■ Task item
Counting the line with "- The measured" as the last one, copy out the lines of the data exactly from the first onward.

────────────────

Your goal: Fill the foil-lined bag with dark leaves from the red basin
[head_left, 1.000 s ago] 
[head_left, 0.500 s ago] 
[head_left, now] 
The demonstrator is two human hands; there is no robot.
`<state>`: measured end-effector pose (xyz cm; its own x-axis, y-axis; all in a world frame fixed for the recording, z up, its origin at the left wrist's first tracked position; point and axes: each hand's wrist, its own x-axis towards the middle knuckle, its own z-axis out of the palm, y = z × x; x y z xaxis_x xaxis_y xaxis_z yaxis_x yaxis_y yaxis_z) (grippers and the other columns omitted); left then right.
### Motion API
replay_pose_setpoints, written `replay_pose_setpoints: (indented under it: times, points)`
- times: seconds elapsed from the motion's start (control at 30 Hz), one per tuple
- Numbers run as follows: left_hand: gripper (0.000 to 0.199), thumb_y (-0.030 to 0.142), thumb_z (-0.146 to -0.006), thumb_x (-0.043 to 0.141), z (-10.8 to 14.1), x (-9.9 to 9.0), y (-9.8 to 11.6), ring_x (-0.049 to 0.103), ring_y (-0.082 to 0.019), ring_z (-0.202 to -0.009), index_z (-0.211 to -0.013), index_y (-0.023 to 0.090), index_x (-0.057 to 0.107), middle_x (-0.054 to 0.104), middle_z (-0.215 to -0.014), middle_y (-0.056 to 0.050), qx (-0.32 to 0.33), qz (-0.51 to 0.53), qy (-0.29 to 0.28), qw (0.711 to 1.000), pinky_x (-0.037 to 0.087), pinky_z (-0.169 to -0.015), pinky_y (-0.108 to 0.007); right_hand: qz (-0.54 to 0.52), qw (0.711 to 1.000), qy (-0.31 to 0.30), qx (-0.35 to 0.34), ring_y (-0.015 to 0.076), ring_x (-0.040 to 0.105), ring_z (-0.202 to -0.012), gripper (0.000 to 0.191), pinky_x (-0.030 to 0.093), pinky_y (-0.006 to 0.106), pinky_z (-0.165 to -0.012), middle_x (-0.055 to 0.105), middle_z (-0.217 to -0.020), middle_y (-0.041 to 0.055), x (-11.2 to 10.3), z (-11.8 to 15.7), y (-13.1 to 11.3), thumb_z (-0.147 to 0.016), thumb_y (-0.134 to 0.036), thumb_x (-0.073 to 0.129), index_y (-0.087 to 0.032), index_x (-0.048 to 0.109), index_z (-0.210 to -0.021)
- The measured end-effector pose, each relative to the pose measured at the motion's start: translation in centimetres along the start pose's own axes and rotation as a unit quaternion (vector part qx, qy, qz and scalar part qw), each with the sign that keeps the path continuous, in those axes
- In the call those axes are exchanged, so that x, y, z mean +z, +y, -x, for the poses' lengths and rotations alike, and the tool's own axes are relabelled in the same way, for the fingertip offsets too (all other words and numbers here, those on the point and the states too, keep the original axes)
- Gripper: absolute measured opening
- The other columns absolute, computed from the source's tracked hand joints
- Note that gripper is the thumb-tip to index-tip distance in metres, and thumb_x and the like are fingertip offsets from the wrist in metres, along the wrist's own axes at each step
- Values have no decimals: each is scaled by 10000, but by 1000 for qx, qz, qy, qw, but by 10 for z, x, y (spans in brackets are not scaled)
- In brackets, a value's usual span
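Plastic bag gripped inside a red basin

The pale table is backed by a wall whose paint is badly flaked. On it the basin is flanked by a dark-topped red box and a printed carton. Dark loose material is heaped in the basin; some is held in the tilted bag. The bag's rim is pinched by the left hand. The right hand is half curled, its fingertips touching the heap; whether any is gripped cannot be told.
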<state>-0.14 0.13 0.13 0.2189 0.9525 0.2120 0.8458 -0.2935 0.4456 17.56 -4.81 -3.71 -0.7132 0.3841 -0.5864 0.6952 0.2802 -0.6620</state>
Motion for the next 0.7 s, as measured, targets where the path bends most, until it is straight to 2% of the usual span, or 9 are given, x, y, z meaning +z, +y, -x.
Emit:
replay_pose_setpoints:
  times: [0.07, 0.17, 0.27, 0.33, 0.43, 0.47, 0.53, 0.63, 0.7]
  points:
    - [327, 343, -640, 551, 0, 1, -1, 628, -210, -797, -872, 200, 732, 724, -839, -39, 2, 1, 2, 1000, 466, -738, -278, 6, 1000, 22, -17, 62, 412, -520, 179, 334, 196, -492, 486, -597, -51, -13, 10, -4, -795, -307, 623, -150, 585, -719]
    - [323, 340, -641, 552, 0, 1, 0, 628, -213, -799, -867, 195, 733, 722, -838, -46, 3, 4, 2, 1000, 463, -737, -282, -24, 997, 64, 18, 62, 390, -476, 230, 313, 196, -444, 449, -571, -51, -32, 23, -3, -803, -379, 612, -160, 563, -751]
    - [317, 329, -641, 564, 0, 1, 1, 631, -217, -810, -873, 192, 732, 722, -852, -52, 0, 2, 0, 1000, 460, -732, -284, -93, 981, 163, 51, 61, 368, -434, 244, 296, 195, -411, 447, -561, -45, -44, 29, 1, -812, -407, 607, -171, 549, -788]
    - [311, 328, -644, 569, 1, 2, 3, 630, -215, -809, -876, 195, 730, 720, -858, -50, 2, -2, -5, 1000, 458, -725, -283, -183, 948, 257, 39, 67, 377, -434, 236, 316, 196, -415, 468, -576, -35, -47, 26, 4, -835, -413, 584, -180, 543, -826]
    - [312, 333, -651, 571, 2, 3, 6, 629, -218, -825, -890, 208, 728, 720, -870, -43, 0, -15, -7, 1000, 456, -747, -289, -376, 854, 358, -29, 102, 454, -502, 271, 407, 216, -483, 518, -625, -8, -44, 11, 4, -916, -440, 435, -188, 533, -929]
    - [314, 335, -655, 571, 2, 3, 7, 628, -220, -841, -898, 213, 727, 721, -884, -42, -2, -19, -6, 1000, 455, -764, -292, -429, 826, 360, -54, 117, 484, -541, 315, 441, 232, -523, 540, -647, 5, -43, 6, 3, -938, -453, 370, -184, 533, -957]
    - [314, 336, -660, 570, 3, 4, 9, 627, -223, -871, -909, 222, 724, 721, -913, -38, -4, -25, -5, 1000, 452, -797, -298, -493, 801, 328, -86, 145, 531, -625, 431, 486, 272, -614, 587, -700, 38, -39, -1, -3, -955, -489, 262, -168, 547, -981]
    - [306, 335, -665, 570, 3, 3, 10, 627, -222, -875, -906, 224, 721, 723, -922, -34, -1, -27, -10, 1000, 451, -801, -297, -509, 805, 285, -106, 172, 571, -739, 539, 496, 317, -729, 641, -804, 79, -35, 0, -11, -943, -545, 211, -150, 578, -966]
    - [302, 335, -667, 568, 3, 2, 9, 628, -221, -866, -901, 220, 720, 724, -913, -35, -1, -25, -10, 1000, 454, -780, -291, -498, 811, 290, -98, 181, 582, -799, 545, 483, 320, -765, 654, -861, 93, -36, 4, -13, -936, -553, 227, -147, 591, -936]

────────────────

■ Expected answer
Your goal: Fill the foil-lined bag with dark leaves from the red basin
[head_left, 1.000 s ago] 
[head_left, 0.500 s ago] 
[head_left, now] 
The demonstrator is two human hands; there is no robot.
`<state>`: measured end-effector pose (xyz cm; its own x-axis, y-axis; all in a world frame fixed for the recording, z up, its origin at the left wrist's first tracked position; point and axes: each hand's wrist, its own x-axis towards the middle knuckle, its own z-axis out of the palm, y = z × x; x y z xaxis_x xaxis_y xaxis_z yaxis_x yaxis_y yaxis_z) (grippers and the other columns omitted); left then right.
### Motion API
replay_pose_setpoints, written `replay_pose_setpoints: (indented under it: times, points)`
- times: seconds elapsed from the motion's start (control at 30 Hz), one per tuple
- Numbers run as follows: left_hand: gripper (0.000 to 0.199), thumb_y (-0.030 to 0.142), thumb_z (-0.146 to -0.006), thumb_x (-0.043 to 0.141), z (-10.8 to 14.1), x (-9.9 to 9.0), y (-9.8 to 11.6), ring_x (-0.049 to 0.103), ring_y (-0.082 to 0.019), ring_z (-0.202 to -0.009), index_z (-0.211 to -0.013), index_y (-0.023 to 0.090), index_x (-0.057 to 0.107), middle_x (-0.054 to 0.104), middle_z (-0.215 to -0.014), middle_y (-0.056 to 0.050), qx (-0.32 to 0.33), qz (-0.51 to 0.53), qy (-0.29 to 0.28), qw (0.711 to 1.000), pinky_x (-0.037 to 0.087), pinky_z (-0.169 to -0.015), pinky_y (-0.108 to 0.007); right_hand: qz (-0.54 to 0.52), qw (0.711 to 1.000), qy (-0.31 to 0.30), qx (-0.35 to 0.34), ring_y (-0.015 to 0.076), ring_x (-0.040 to 0.105), ring_z (-0.202 to -0.012), gripper (0.000 to 0.191), pinky_x (-0.030 to 0.093), pinky_y (-0.006 to 0.106), pinky_z (-0.165 to -0.012), middle_x (-0.055 to 0.105), middle_z (-0.217 to -0.020), middle_y (-0.041 to 0.055), x (-11.2 to 10.3), z (-11.8 to 15.7), y (-13.1 to 11.3), thumb_z (-0.147 to 0.016), thumb_y (-0.134 to 0.036), thumb_x (-0.073 to 0.129), index_y (-0.087 to 0.032), index_x (-0.048 to 0.109), index_z (-0.210 to -0.021)
- The measured end-effector pose, each relative to the pose measured at the motion's start: translation in centimetres along the start pose's own axes and rotation as a unit quaternion (vector part qx, qy, qz and scalar part qw), each with the sign that keeps the path continuous, in those axes

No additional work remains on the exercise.